The day after Thanksgiving is filled with regrets for many. Most of the regrets are related to eating too much; some are related to having to go back to work. However, I must say that I love the Friday after Thanksgiving. This year it came on November 23rd.
Why do I love this day?
It has nothing to do with leftovers, the Battle of Chattanooga (1863), the first all female expedition to the South Pole (1990) or Roy Acuff’s death in 1992. I did like Roy Acuff a lot. I ran into him in a parking lot in Nashville, Tennessee in the late 1970’s. When I say, “I ran into him,” I don’t mean I hit him, I mean I met him.
There was nothing like seeing the King of Country Music get out of his Mercedes Benz coupe in the parking lot of an “all you can eat” feeding trough in Nashville. There was a gold plate on the dash with his name engraved. Roy let us admire it.
The reason I love working on the day after Thanksgiving is because no one else comes to work. It makes for a nice quiet day to get things done.
Being a true Southerner, I decided to brine my turkey in a mixture of sweet tea and apple cider (with a few other things). It was divine and we ate too much. I took a long nap on Thanksgiving afternoon, something I rarely do.
I was “double sleepy” by early Friday afternoon at work.
All of this sleepiness caused me to think of “tryptophan” and turkey and if what they say is really true (about it making you sleepy). So, I did a little research.
The science part is not too hard to understand. Tryptophan is an amino acid that the body needs. Tryptophan can be found in meat, cheese, yogurt, fish, eggs over easy (and in general) and also poultry, like turkey.
The reason our bodies need tryptophan is that it helps produce serotonin, which makes melatonin, a hormone that helps you know when to sleep and wake up.

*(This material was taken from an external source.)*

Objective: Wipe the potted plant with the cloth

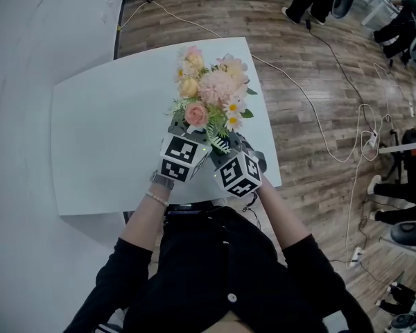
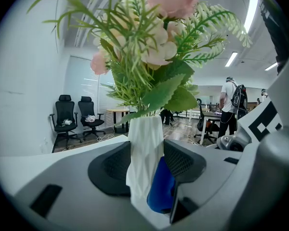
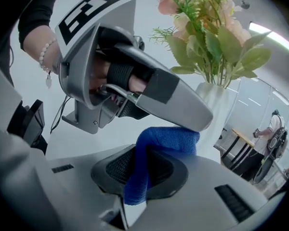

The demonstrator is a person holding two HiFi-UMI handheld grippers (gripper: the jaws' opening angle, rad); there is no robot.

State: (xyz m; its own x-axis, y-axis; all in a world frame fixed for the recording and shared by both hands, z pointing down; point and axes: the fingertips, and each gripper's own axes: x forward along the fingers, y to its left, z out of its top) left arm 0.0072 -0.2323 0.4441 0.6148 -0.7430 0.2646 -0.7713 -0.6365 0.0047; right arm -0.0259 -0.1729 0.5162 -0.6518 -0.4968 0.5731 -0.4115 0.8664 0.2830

So, turkey may not help you sleep or make you want to take a nap anymore than a grilled cheese sandwich or fried catfish.
However, I did find a nutritionist’s explanation on how the turkey could make you sleepy. The nutritionist noted that the stored turkey in your body could be boosted by a “serotonin snack” such as Fig Newtons, half a small wheat bagel with honey dripped on it, or a few cups of “air-popped” popcorn.
Who in their right mind would eat any of that right after Thanksgiving dinner?
I can hear them now, “I just ate half a turkey, a plate of dressing smothered in gravy, seven rolls, some peas, potatoes and four slices of pie. Would someone please get the Presto Popcorn Popper out of the garage so we can have a few cups of air popped popcorn now?”
Honestly, I’m from the other school of thought.
The other school of thought being that we eat so doggone much that we are tired. When you eat a lot, blood rushes to your gut, robbing your body of oxygen and stuff, making you not want to eat for a while. Then it hits you again – you want to eat a whole lot causing the gut blood rushing thing. It’s a vicious cycle and there is a danger of getting stuck on this feast or famine seesaw. All this seesawing wears you out.
My cycle goes from Thanksgiving to Thanksgiving, so I think I will be able to recover.
Forgetting to bring leftovers for lunch on this Friday, I went to the shelf of food in my office. I keep things there in the event of emergencies, kind of like those Doomsday Preppers on television who are saving stuff up for a disaster. I generally go for foods with a shelf life of at least a decade.
On this Friday, it was a cardboard bowl labeled “Souper Meal.” I got it for a dollar at the drugstore. It comes with three little packets and what looks like freeze dried noodles. You open two of the packets and pour them over the freeze dried looking noodles, fill it up to the line with water from the bathroom sink and microwave it.
I use water from the bathroom sink because my office is right by the bathroom. It’s usually nice being so close, but it seems like a lot of the folks who do come to work on the Friday after Thanksgiving stay in the bathroom all day.
The third packet?
It was labeled “Finishing Touch” and you weren't supposed to put it in until after you microwaved the cardboard bowl of other stuff. It looked like soy sauce, but it could have been liquefied tryptophan or something. I put it in and mixed it up with my fork.
When I was finished with the noodles, having only a fork, I had to drink the bathroom water turned soup right out of the cardboard board bowl.
It was good.
Then, I got sleepy again.
Some folks might say that’s what happens, “When the Tryp hits the Phan.”